Midway through Bull Durham, pitching protégé Nuke LaLoosh scrambles up the bus aisle, bellowing his newfound appreciation for learning. He’s in the midst of a winning streak and finds it addictive.
“I love winning,” he exclaims in the ear of mentor Crash Davis. “You know what I’m saying? It’s like better than losing.”
Moments later Crash begins a crash course lesson on baseball clichés, among them, “Sometimes you win. Sometimes you lose. And sometimes it rains.”
If ever they flip the premise to futbol (the reverse of Jimmy Fallon’s Fever Pitch), that particular cliché will require reworking. When it comes to the Simplest Game it’s a little more complicated. More like: “Sometimes you win. Sometimes you lose. And sometimes you draw.”
The latter fact is all too topical at the moment in Sounderland. By match day in Utah versus RSL it will have been more than a month since the Sounders lost. Or won.
Fit to be Tied
Four consecutive draws is Seattle’s most since that fit-to-be-tied May of 2009, when five straight games finished level. Back then Sigi Schmid, wearing his Crash Davis cap, would simply state the obvious: Sometimes you’re the inchworm.
From a historical perspective, no Seattle soccer side has ever gone an entire calendar season (in this case summer) without a loss. Furthermore, only one team, the 1980 NASL Sounders, has ever put together a comparable league run.
Those Sounders of Alan Hinton (and featuring a 17-year-old Brian Schmetzer) won 13 of their first 14 matches. The sole exception was a shootout “loss” after a nil-nil draw in Vancouver.
While being unbeatable for 13 league games is indeed a modern club record, lately it’s elicited more of a ‘meh’ than hearty applause from the hometown fans. That’s because seven of those results have been draws; two of them scoreless and four others ending 1-1. The only draw that truly got one’s Rave Green blood pumping was the 10-man, added time comeback in Portland.
Wins Gain Ground
When this unbeaten run began back on June 21 (with a draw, no less), the Sounders stood 8th in the West and 16th in the overall table. They were two games under .500 and thin on depth; Leerdam and V-Rod had yet to arrive.
Schmetzer’s personnel options would dwindle further before the transfer window opened. After the Portland game came call-ins for the Gold Cup. Morris missed four fixtures, Dempsey and Roldan two each. Oddly enough, that coincided with the stretch in which Seattle won six of seven, vaulting from sixth to first in the division and up to fourth in the Supporters’ Shield standings.
Regardless of who’s available, it’s plain to see that when the Sounders are finishing chances they’re taking three points.

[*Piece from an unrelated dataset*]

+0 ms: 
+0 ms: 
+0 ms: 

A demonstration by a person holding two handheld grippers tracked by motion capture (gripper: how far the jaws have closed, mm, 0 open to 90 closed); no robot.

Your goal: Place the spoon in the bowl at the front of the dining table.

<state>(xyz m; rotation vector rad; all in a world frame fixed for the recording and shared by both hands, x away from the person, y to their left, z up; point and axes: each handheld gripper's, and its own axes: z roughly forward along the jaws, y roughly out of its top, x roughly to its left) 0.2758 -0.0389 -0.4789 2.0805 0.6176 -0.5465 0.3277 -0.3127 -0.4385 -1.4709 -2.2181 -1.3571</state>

When scoring two or more goals during this run they are 5-0-1.
It’s now plain to see Seattle is united. The rallies versus Portland and D.C. United have galvanized this gang; they are firmly a collective working as one. And perhaps that explains this most recent stretch of not particularly playing well yet grinding out a point at a time.
Is Less Sexy Better?
Historically here in Seattle, teams that have struggled yet resolved to keep accumulating points have fared better in the postseason cup run. That 1980 team, which also had another eight-game unbeaten run, exited in the second round of the playoffs. Schmetzer’s first season in the A-League, 2002, featured win strings of 12 and 8. But the Sounders were eliminated in the first round.
The less sexy unbeaten runs of 1995 (4-0-6) and 2005 (6-0-4) turned out to be championship years.
So, is this inchworm of 2017 indicative of better things to come? Rather than lament the lack of goals and W’s should we see draws as points snatched from defeats? Is this summer-long unbeaten run the stuff of great things to come? Does winning another MLS Cup begin with a refusal to lose?
That 1980 team was fabulous to watch. I still find it hard to believe they didn’t go all the way and win the Soccer Bowl.